───── THE INPUT

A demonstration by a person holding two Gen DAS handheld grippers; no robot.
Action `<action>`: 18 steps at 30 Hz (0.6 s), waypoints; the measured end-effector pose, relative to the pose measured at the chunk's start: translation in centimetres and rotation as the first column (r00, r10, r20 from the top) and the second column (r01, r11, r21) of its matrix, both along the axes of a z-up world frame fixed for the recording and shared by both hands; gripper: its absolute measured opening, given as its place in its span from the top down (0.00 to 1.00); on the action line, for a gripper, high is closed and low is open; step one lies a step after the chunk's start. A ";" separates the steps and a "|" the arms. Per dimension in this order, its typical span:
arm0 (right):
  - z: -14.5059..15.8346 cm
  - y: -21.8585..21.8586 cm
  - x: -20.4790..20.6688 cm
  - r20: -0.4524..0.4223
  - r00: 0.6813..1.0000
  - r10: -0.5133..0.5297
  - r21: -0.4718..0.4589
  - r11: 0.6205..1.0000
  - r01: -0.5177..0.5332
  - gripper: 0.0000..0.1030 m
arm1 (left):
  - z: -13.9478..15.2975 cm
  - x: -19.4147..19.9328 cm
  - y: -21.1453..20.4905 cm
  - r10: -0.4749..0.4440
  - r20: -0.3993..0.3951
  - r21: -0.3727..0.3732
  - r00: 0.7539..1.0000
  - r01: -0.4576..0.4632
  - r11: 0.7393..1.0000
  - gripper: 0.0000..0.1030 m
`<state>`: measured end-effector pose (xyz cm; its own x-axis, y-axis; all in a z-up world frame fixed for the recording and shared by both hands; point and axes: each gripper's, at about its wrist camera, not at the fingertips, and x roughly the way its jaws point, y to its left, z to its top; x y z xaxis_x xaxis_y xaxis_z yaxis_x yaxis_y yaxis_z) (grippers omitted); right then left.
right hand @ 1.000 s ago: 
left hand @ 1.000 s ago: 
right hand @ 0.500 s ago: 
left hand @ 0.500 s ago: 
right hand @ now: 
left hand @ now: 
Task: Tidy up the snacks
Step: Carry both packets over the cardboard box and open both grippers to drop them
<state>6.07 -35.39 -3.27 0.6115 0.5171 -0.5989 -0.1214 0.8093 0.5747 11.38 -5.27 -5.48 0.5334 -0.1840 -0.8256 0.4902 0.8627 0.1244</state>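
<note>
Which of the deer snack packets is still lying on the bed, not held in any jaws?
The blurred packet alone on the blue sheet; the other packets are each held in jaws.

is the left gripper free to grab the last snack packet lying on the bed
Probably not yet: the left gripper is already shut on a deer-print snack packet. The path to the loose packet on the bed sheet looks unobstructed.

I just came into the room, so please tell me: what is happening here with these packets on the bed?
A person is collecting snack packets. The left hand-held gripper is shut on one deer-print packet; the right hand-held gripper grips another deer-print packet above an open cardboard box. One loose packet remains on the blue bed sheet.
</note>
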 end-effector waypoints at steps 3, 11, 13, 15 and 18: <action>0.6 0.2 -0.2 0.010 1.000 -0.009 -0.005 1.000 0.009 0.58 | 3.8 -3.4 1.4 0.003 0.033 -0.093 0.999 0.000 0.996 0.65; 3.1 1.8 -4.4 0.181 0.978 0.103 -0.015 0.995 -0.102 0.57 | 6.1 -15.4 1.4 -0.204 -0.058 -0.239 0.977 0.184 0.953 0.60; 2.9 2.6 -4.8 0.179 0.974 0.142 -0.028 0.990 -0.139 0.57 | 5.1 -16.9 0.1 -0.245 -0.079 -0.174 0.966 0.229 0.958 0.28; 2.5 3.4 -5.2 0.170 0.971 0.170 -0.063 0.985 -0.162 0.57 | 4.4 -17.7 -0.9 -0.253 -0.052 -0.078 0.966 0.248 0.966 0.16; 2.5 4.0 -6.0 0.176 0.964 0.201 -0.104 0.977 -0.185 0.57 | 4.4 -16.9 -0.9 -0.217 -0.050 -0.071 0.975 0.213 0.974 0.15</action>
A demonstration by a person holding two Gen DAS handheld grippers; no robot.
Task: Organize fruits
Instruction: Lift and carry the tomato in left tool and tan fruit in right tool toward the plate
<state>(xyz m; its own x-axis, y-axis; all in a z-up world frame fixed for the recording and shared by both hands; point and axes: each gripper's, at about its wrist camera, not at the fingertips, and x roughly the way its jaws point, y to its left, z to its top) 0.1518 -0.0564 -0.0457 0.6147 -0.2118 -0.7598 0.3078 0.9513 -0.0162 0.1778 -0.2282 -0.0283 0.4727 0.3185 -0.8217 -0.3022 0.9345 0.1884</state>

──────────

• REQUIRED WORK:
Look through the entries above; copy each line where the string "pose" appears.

• REPLY TO THE TASK:
Action `<action>`: 18 steps at 30 Hz (0.6 s), waypoints; the measured end-effector pose, relative to the pose measured at the chunk's start: translation in centimetres and rotation as the first column (r00, r10, r20 from the top) and the second column (r01, r11, r21) of its matrix, both along the axes of a z-up world frame fixed for the recording and shared by both hands; gripper: its absolute measured opening, given as its place in its span from the top down (0.00 to 1.00); on the action line, for a gripper, high is closed and low is open; step one lies a step after the chunk's start. A ";" separates the steps and a "|" the arms. Per dimension in this order, its typical span:
`<state>`: measured end-effector pose (xyz cm; its own x-axis, y-axis; all in a z-up world frame fixed for the recording and shared by both hands; point and axes: each gripper's, at about its wrist camera, not at the fingertips, and x roughly the way its jaws point, y to its left, z to its top; x y z xaxis_x xaxis_y xaxis_z yaxis_x yaxis_y yaxis_z) (grippers omitted); right then left.

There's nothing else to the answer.